If we ignore the \.zip
suffix (well I assume this is rather trivial), then there are still three groups:
(v\d+(?:\.\d+)*)
: a regex group that starts with a v
followed by \d+
(one or more digits). Then we have a non-capture group (a group starting with (?:..)
that captures \.\d+
a dot followed by a sequence of one or more digits. We repeat such subgroup zero or more times.
(?:[-]([A-Za-z]+))?
: a capture group that starts with a hyphen [-]
and then one or more [A-Za-z]
characters. The capture group is however optional (the ?
at the end).
((?:\.\d+)*)
: a group that again has such \.\d+
non-capture subgroup, so we capture a dot followed by a sequence of digits, and this pattern is repeated zero or more times.
For example:
rgx = re.compile(r'(v\d+(?:\.\d+)*)([-][A-Za-z]+)?((?:\.\d+)*)\.zip')
We then obtain:
>>> rgx.findall('v1.1.2-beta.2.zip')
[('v1.1.2', '-beta', '.2')]
>>> rgx.findall('v1.1.2.zip')
[('v1.1.2', '', '')]
Upvotes: 1
Reputation: 71451
You can use re.findall
:
import re
s = ['v1.1.2-beta.2.zip', 'v1.1.2.zip']
final_results = [re.findall('[a-zA-Z]{1}[\d\.]+|(?<=\-)[a-zA-Z]+|\d+(?=\.zip)', i) for i in s]

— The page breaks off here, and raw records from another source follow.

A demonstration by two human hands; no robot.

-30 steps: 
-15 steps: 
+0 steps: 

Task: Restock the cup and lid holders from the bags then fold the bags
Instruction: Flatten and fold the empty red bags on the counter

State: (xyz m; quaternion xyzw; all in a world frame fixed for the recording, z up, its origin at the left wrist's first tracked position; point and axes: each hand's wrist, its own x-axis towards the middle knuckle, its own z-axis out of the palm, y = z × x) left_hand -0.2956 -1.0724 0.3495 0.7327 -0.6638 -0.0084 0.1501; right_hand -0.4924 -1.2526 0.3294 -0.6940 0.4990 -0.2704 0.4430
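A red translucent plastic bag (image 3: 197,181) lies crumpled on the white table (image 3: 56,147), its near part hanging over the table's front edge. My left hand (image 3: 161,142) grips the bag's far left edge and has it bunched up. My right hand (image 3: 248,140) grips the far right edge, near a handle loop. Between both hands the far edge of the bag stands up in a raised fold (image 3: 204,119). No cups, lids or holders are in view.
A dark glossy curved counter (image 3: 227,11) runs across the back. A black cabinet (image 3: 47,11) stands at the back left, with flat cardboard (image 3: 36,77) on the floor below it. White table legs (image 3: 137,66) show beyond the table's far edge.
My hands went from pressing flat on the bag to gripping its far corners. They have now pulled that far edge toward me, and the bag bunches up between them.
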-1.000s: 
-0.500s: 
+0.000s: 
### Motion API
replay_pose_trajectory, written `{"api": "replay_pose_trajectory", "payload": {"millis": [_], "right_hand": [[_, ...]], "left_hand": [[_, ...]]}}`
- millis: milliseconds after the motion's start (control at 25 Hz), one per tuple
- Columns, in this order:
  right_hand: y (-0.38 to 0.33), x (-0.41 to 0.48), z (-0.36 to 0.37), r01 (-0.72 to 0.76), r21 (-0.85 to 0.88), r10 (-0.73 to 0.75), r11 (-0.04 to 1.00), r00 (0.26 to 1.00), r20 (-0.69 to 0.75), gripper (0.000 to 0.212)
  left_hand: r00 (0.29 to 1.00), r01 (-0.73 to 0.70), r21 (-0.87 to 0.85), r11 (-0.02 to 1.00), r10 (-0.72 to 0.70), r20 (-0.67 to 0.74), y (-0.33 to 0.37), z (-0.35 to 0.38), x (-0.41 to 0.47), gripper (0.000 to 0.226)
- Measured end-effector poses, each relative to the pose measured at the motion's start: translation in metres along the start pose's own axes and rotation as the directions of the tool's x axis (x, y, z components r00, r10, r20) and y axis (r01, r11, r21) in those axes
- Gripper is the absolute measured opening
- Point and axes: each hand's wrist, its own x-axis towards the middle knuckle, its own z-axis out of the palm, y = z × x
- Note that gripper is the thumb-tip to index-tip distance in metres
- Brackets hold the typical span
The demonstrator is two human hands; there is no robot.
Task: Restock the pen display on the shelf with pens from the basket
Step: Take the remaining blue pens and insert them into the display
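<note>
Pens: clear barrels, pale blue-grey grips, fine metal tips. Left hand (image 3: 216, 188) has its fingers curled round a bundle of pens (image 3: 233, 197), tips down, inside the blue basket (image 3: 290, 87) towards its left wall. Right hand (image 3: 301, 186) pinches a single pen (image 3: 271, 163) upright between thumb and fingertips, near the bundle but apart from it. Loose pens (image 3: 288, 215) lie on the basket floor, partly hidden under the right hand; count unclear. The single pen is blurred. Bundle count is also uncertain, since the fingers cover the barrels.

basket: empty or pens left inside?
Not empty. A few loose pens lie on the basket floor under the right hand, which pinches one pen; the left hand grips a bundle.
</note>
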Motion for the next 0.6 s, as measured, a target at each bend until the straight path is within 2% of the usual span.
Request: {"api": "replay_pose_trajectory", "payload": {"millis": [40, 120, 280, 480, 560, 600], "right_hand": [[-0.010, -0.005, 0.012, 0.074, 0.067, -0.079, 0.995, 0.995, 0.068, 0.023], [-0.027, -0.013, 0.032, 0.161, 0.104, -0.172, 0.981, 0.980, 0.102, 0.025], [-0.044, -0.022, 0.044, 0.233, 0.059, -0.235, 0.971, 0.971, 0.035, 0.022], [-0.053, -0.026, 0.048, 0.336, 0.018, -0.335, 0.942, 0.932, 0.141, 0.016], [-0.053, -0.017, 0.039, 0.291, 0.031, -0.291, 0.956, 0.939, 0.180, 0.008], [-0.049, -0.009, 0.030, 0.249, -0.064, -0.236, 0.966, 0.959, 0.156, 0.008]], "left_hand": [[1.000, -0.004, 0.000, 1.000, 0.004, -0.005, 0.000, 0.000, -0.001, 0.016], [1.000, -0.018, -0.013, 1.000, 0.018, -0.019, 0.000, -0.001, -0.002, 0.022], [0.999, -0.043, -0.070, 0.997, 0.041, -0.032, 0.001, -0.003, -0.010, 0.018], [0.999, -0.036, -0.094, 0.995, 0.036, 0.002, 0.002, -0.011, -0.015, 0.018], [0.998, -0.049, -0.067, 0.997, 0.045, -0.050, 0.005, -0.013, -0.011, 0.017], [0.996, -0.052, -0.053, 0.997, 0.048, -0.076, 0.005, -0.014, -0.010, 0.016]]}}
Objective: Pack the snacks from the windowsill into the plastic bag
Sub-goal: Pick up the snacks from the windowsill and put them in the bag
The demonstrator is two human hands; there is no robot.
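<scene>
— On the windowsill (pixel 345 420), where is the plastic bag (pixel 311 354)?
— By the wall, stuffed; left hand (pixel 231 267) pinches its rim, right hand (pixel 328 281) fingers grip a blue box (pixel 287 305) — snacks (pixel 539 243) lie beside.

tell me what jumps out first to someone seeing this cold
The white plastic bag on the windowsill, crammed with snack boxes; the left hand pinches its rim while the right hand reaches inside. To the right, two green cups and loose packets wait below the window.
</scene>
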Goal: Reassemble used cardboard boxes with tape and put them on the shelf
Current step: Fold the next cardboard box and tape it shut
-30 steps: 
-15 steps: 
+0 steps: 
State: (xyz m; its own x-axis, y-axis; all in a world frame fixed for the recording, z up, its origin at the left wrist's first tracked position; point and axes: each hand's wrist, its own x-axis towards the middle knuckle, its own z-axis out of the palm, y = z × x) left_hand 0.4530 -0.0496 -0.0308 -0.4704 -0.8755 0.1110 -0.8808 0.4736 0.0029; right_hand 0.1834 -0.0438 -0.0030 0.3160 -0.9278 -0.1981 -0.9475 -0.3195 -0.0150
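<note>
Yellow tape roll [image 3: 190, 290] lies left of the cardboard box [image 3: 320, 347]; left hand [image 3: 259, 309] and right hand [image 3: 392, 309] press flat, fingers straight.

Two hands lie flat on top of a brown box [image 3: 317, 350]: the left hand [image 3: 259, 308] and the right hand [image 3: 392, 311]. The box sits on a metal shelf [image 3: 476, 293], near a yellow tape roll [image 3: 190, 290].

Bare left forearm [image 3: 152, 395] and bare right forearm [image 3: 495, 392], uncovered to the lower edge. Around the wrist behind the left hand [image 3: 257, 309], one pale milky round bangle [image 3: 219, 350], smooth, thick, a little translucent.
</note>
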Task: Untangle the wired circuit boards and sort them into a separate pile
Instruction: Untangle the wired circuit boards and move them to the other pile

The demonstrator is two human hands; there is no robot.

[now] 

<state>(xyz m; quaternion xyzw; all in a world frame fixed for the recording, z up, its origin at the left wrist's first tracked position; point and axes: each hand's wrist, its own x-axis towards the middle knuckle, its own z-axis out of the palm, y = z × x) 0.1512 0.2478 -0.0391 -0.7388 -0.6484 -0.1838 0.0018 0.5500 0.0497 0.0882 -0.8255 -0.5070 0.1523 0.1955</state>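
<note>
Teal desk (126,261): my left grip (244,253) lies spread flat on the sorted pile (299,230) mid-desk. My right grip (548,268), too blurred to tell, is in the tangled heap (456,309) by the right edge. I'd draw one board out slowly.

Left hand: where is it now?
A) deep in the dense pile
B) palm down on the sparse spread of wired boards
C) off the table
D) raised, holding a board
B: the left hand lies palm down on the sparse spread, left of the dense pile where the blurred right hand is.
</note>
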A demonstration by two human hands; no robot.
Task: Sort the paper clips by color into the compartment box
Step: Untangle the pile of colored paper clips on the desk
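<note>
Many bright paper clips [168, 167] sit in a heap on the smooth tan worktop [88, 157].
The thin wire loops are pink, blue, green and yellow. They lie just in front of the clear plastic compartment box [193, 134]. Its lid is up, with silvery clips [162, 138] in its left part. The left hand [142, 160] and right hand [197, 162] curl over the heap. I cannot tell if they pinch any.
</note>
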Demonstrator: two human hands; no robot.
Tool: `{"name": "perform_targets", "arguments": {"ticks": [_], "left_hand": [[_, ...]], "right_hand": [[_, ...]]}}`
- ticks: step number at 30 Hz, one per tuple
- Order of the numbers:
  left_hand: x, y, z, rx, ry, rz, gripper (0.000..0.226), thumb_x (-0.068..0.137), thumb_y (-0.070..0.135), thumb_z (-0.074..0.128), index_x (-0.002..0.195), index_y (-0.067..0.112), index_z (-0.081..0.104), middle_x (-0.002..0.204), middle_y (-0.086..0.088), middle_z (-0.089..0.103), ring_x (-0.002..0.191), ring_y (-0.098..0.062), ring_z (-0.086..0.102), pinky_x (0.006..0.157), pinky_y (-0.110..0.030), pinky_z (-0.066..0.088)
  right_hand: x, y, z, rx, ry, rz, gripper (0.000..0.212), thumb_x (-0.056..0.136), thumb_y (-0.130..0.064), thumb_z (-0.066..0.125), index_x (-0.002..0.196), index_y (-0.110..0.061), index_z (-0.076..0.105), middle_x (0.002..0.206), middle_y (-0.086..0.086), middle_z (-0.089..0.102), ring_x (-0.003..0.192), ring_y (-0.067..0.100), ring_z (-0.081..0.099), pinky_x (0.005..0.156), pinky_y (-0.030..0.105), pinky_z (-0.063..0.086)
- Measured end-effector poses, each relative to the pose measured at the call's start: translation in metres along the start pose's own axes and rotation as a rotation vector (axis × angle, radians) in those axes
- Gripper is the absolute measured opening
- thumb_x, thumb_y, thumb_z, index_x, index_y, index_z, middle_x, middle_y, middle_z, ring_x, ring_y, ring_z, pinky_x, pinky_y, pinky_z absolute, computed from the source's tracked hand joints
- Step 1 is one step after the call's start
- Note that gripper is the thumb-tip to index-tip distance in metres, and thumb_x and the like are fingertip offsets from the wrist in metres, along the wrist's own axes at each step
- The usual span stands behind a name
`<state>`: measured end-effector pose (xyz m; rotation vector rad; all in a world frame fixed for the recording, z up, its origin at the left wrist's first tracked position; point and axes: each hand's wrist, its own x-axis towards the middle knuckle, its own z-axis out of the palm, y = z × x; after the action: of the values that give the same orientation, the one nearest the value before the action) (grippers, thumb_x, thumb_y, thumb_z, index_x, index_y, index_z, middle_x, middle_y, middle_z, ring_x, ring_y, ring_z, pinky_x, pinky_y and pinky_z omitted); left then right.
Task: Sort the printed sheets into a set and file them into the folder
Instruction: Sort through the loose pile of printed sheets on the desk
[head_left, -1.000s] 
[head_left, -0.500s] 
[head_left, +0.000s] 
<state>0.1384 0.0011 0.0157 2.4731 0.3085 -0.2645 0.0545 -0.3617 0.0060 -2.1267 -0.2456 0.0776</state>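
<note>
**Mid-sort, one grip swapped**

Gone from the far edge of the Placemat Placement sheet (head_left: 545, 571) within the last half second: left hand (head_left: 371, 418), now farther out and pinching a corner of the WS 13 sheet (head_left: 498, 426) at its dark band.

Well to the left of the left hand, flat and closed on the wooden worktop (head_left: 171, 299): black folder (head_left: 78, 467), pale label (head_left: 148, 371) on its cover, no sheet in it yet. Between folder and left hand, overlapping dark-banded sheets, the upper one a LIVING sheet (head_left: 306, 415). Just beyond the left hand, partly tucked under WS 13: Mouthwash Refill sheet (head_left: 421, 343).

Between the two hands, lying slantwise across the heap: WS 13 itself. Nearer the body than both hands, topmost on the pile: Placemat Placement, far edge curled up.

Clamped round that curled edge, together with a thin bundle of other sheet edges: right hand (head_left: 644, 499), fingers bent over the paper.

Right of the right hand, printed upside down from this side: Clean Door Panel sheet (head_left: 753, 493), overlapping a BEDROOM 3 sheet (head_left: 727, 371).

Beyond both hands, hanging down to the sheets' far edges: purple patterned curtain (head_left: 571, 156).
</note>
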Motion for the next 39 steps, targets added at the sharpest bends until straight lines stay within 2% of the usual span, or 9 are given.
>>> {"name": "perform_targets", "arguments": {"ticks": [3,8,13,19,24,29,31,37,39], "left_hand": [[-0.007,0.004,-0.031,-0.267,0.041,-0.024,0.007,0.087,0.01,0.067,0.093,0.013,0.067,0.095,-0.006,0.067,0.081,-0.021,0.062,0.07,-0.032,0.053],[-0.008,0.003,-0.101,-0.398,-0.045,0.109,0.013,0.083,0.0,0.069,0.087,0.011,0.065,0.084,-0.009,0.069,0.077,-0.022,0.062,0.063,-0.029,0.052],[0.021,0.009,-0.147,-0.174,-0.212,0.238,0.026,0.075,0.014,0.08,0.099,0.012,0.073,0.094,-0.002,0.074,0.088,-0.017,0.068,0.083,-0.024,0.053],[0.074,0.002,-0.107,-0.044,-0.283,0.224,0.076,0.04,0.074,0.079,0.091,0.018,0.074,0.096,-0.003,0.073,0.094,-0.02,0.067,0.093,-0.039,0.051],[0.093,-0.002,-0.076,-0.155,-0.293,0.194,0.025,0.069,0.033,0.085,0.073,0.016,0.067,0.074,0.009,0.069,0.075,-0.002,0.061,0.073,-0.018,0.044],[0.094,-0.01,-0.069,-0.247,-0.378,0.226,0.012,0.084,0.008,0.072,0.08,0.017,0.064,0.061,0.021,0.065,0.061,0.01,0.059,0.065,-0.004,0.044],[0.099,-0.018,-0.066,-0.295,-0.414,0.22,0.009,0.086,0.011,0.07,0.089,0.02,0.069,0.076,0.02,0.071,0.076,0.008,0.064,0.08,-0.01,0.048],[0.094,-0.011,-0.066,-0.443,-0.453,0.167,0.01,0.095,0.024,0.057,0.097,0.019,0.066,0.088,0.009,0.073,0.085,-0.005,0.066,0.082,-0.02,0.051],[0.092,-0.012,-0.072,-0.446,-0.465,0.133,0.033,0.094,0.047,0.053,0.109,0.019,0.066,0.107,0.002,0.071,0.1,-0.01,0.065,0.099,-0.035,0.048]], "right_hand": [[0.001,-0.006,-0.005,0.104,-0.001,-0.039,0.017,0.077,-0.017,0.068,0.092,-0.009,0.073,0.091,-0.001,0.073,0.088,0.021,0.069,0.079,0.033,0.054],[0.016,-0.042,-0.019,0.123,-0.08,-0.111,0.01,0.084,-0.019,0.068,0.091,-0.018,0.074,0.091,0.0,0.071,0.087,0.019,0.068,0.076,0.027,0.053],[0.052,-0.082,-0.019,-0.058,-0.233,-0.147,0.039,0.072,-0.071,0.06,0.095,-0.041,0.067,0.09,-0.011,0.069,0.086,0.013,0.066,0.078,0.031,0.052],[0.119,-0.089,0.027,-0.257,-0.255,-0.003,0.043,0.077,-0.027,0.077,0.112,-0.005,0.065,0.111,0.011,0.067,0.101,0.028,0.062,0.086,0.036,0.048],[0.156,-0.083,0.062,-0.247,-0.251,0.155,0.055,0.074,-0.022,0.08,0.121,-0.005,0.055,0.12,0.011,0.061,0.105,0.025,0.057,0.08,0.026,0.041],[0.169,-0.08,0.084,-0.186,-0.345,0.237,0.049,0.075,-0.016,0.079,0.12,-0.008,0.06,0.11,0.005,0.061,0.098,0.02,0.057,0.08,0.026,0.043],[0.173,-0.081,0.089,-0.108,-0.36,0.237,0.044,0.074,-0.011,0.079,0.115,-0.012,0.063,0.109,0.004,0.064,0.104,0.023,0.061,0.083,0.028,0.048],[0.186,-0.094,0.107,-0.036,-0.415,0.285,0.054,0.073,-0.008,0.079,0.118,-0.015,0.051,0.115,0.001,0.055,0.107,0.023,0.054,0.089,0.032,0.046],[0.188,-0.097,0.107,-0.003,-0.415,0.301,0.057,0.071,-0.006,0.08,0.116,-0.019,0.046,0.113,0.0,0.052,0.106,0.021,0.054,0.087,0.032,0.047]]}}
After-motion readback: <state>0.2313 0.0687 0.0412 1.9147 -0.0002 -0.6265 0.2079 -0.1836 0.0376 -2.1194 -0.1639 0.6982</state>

groupings = ["{}\n{}".format(a, '\n'.join(f'Group {i}: {c}' for i, c in enumerate(b, 1))) for a, b in zip(s, final_results)]
for i in groupings:
print(i)
print('-'*10)
Output:
v1.1.2-beta.2.zip
Group 1: v1.1.2
Group 2: beta
Group 3: 2
----------
v1.1.2.zip
Group 1: v1.1.2.
----------
Note that the result garnered from re.findall
is:
[['v1.1.2', 'beta', '2'], ['v1.1.2.']]
Upvotes: 2